College of Animal Science and Veterinary Medicine, Jilin University, 5333 Xi'an Road, Changchun 130062, China.
Parasitol Res. 2012 Mar;110(3):1305-10. doi: 10.1007/s00436-011-2620-0. Epub 2011 Aug 23.

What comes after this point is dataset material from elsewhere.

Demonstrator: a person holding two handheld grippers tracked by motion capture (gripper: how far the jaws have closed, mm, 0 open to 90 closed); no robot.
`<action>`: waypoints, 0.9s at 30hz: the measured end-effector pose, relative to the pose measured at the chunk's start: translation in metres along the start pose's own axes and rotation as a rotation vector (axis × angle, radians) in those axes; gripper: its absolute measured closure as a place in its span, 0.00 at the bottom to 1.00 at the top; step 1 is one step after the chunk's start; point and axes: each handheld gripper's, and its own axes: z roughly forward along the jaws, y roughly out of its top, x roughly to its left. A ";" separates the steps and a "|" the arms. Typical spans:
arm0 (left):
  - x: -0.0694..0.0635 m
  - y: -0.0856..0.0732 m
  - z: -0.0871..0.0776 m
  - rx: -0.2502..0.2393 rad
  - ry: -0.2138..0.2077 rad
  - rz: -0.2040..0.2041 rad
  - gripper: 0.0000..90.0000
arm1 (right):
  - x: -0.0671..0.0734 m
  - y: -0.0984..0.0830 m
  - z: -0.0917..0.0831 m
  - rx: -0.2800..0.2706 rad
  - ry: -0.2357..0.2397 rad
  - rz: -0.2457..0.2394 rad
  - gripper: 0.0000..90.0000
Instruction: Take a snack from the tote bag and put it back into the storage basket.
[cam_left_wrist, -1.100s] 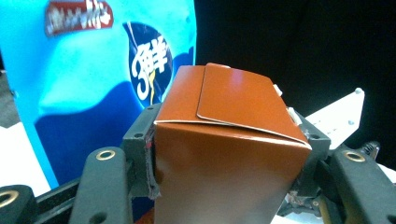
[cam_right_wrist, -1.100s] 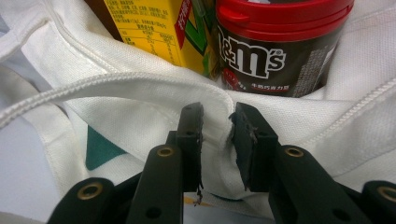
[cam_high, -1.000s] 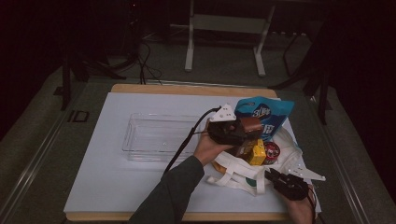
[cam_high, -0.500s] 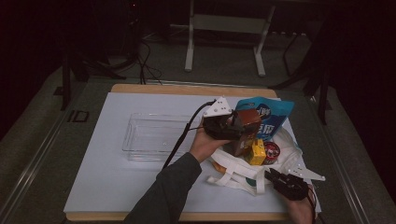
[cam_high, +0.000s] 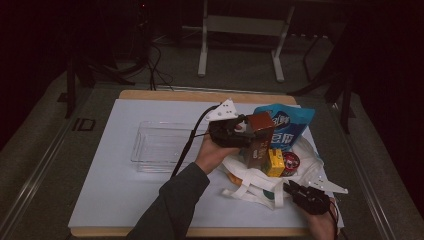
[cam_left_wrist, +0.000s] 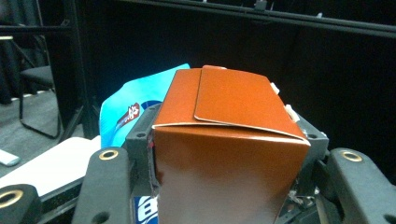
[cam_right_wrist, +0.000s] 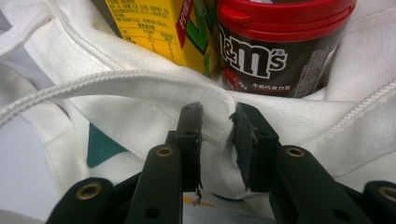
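- Grippers: two. The left gripper (cam_high: 246, 131) is clenched on one brown carton (cam_high: 259, 137), with its jaws pressing the carton's two sides in the left gripper view (cam_left_wrist: 229, 154)
- Brown carton: one, held upright above the open mouth of the tote bag, just left of the blue snack pouch
- The right gripper (cam_high: 295, 189) is at the near right of the table; its two pads (cam_right_wrist: 191, 126) pinch the white rim of one tote bag (cam_right_wrist: 140, 93), cloth between them
- Tote bag (cam_high: 250, 182): one, white, lying on the right half of the table, with its handles trailing toward the near edge
- Items in the bag: one yellow carton (cam_high: 274, 162), one red-lidded candy jar (cam_high: 291, 161) just right of it, and one blue snack pouch (cam_high: 286, 125) at the far side
- Clear tray (cam_high: 150, 145): one, on the white table mat (cam_high: 115, 190) left of the bag, well apart from both grippers
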 end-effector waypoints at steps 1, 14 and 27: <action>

Here we have developed methods to transiently and stably transfect the human pathogenic protist Trichomonas vaginalis. The viral RNA-based transfection vector pTVV-EGFP/NEO was constructed by using enhanced green fluorescent protein gene (EGFP) and neomycin resistance gene (NEO) in tandem to replace the whole gene encoding region of T. vaginalis virus (TVV). The in vitro transcripts of linearized pTVV-EGFP/NEO were electroporated into trophozoites and the transfectants transiently expressed EGFP after 16 h postincubation. Stable expression of EGFP was persistently detected by fluorescence microscopy and by RT-PCR in transfected trophozoites under G418 selection. Our study provides a novel and valuable approach for genetic study of T. vaginalis.
我们已经开发了方法来瞬时和稳定转染人类致病原生动物阴道毛滴虫。病毒 RNA 为基础的转染载体 pTVV-EGFP/NEO 的构建方法是利用增强型绿色荧光蛋白基因(EGFP)和新霉素抗性基因(NEO)串联取代阴道毛滴虫病毒(TVV)的整个基因编码区。线性化 pTVV-EGFP/NEO 的体外转录本被电穿孔到滋养体中,转染细胞在孵育 16 小时后瞬时表达 EGFP。在 G418 选择下,通过荧光显微镜和转染滋养体中的 RT-PCR 持续检测到 EGFP 的稳定表达。我们的研究为阴道毛滴虫的遗传研究提供了一种新的有价值的方法。